Segment Open
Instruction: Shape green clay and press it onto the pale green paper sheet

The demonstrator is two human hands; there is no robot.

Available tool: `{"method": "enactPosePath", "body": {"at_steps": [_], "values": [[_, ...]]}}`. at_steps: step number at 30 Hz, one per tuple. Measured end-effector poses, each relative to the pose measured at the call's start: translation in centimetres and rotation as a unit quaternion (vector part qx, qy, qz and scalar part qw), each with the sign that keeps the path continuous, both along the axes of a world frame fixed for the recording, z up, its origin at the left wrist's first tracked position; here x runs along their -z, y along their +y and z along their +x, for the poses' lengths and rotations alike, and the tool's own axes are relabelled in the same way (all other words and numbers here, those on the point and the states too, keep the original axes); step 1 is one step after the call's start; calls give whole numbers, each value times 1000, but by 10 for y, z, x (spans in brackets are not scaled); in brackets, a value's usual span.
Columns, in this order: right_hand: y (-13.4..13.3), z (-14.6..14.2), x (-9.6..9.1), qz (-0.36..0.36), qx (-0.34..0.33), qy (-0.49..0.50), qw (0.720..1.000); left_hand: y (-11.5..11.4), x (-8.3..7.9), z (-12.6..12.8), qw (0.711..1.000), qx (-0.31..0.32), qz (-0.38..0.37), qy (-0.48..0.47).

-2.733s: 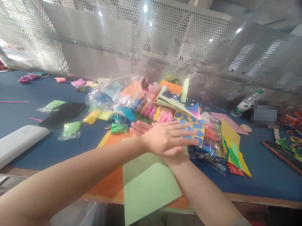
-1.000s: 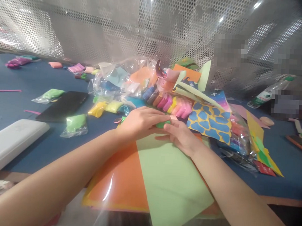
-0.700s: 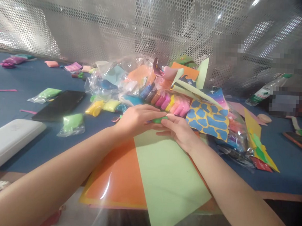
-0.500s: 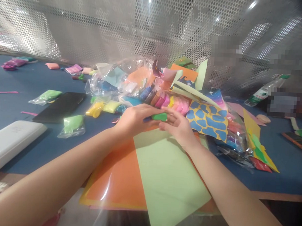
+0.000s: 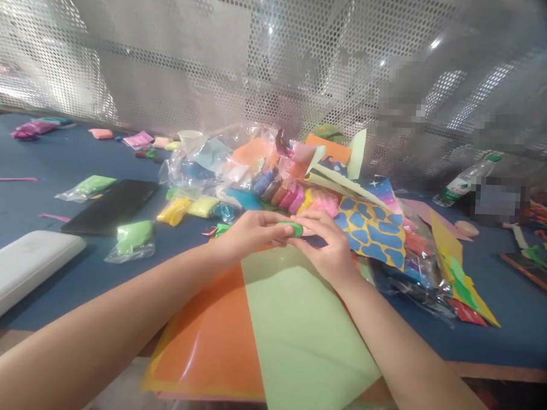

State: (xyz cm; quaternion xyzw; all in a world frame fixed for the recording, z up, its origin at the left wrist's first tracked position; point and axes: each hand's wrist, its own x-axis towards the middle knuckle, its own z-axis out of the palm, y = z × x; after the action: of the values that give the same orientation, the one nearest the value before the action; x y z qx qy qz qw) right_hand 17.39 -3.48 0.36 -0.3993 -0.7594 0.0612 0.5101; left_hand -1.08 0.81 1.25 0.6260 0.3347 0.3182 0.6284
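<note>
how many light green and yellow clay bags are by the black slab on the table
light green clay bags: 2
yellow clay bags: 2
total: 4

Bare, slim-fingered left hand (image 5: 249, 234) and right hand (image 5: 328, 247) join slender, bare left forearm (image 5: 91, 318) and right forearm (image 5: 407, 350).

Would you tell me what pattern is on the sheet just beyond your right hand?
The sheet shows blue blobs on yellow, best in the head view.
</note>
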Motion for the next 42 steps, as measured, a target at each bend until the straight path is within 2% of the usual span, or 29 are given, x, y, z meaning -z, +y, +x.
{"method": "enactPosePath", "body": {"at_steps": [5,9,13,19,22,29,32,35,38,42], "values": [[1,-1,2,-6,-26,16,1000,-5,-2,3,998,46,-19,-28],[1,-2,3,-30,-27,-12,999,-6,-1,4,999,31,-16,-19],[1,-3,3,-14,-27,-20,999,-8,1,5,998,40,-44,-25],[0,-4,5,-18,-44,-44,998,-12,-1,6,997,45,-47,-32],[0,-4,4,-11,-40,-27,999,-12,-1,6,995,69,-61,-47],[1,-3,3,-21,-28,-8,999,-9,3,6,992,77,-67,-74],[1,-2,3,-36,-27,14,999,-10,1,6,995,51,-47,-69],[2,-2,4,-97,-41,48,993,-10,-1,7,998,8,-21,-56],[5,-2,5,-151,-53,90,983,-11,-2,8,999,-6,-16,-35],[8,0,6,-144,-36,120,982,-11,-2,10,999,-7,-5,-45]]}}
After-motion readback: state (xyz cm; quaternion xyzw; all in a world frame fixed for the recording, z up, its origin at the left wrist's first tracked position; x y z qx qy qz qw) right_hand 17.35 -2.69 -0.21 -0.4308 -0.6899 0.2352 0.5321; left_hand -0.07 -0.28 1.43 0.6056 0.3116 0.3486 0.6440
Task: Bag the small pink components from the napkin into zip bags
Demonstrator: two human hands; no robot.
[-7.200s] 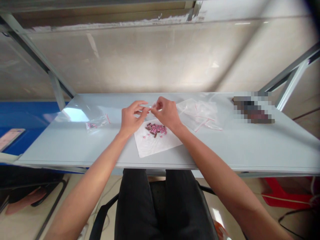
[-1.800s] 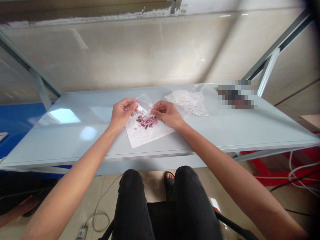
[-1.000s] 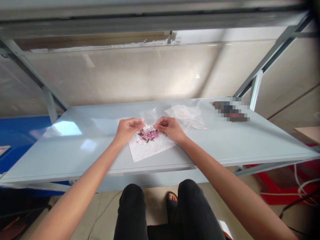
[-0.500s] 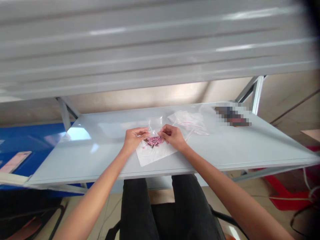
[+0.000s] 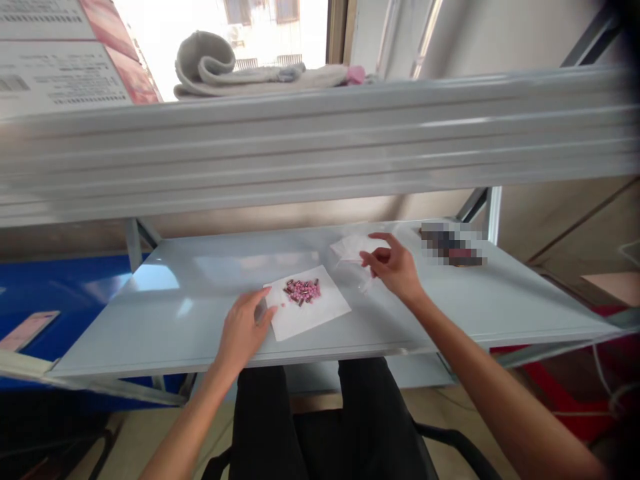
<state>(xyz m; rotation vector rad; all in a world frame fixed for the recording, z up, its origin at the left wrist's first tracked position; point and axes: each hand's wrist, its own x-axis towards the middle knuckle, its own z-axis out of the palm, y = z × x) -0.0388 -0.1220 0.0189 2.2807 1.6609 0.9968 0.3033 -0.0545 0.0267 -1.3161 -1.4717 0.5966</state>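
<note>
A white paper sheet [image 5: 310,313] lies on the pale grey shelf [image 5: 190,313] with a small heap of pink and brown pills [image 5: 302,291] on it. My left hand [image 5: 243,328] rests flat on the shelf, fingers stretched out, fingertips at the sheet's left edge, holding nothing. My right hand [image 5: 395,267] is off to the right, at a pile of small clear zip bags [image 5: 350,247]. Its fingers are curled, and a clear bag [image 5: 365,285] seems to hang from them.
An upper shelf edge [image 5: 320,140] crosses the view close above. On it lie a rolled grey cloth [image 5: 205,60] and a printed label sheet [image 5: 60,53]. A blurred-out dark object [image 5: 450,243] sits at the shelf's right end. A blue surface [image 5: 50,293] is at left.
Both hands have left the clear bag they held over the pills. My left hand dropped to the shelf beside the sheet; my right hand moved right to the bag pile. The camera tilted up.
</note>
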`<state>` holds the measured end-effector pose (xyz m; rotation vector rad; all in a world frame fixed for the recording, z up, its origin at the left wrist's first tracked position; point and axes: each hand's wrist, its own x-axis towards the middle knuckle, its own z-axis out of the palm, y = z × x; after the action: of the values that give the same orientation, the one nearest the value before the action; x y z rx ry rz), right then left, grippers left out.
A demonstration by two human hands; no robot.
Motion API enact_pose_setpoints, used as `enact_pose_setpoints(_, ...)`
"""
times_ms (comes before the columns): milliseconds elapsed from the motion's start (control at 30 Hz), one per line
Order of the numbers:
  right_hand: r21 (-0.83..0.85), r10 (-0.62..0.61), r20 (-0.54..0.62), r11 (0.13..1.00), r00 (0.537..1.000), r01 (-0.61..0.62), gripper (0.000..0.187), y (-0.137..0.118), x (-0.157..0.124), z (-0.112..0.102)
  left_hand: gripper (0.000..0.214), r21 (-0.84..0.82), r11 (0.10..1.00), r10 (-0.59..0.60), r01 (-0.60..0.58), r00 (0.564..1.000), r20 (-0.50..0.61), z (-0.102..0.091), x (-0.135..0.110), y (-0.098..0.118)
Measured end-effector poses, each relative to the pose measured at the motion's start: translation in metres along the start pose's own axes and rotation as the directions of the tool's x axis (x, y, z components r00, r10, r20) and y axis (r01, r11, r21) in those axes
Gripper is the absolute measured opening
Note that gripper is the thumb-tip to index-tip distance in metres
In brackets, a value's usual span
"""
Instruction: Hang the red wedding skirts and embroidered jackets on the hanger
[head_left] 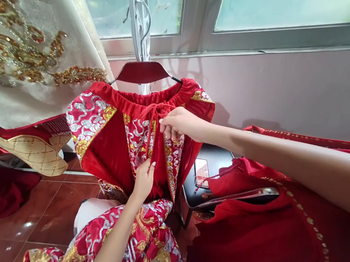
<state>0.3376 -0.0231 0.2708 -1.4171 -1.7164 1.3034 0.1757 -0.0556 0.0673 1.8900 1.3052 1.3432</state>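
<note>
On my feed: red garment (101, 145) hanging upright in front of me, below the window (283, 14), on a hanger (143, 72) with a dark red crosspiece. Gathered red waistband (124, 98) at the top; panels below in silver and gold embroidery, plain red cloth between them. Red cord (148, 142) is looped at the front middle of the waistband, an end hanging down over the central panel.

My right hand (179, 125) reaches in from the right, up at the loop: thumb and forefinger closed in a pinch on the cord, other fingers curled loosely beneath. My left hand (144, 177) comes up from below, nearly closed, thumb uppermost, gripping the lower part of the cord; exact fingertip contact hidden. Both hands in front of the garment, left lower than right.

Around it: white metal stand (140, 21) behind the hanger. Beaded cream cloth (59, 38) on the left. Embroidered red-and-gold fabric (145, 238) bunched below, near my left forearm. Right side, a black surface (216, 156) carries a phone (201, 171), part of it pixelated; more red cloth (239, 246) with gold trim spreads beside it, under my right forearm. Reddish tiled floor (57, 200) lower left.
</note>
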Motion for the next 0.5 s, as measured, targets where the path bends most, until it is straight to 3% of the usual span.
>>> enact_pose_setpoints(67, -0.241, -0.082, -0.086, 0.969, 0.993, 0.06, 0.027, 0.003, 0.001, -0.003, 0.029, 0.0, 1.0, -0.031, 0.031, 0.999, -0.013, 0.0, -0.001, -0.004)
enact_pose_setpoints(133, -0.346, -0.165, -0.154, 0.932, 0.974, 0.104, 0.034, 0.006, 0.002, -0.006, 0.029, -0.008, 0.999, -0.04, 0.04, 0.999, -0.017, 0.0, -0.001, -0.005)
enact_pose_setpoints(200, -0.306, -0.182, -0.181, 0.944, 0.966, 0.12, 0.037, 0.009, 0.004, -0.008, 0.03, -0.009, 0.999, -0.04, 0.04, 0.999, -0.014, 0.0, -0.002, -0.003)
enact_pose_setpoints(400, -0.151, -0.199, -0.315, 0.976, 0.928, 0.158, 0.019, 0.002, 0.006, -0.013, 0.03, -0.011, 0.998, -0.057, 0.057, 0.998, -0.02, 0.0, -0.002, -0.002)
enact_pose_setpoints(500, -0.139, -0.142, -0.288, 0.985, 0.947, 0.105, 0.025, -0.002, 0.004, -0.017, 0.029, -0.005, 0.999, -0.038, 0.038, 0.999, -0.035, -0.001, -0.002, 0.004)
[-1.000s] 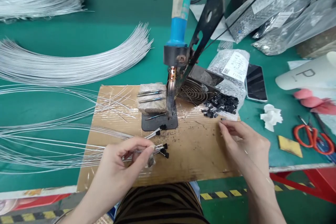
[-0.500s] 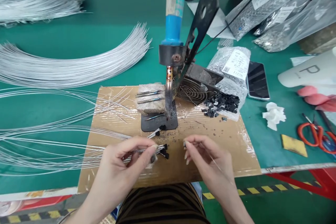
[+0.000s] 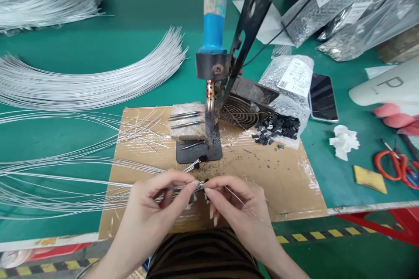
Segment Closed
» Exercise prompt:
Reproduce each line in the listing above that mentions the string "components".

» Your response:
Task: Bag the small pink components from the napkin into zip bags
Measured end-effector poses, each relative to the pose measured at the motion's start: translation in metres along the start pose's own axes and rotation as the directions of the tool's x axis (x, y, z components r00, r10, r20) and y axis (r01, r11, r21) in those axes

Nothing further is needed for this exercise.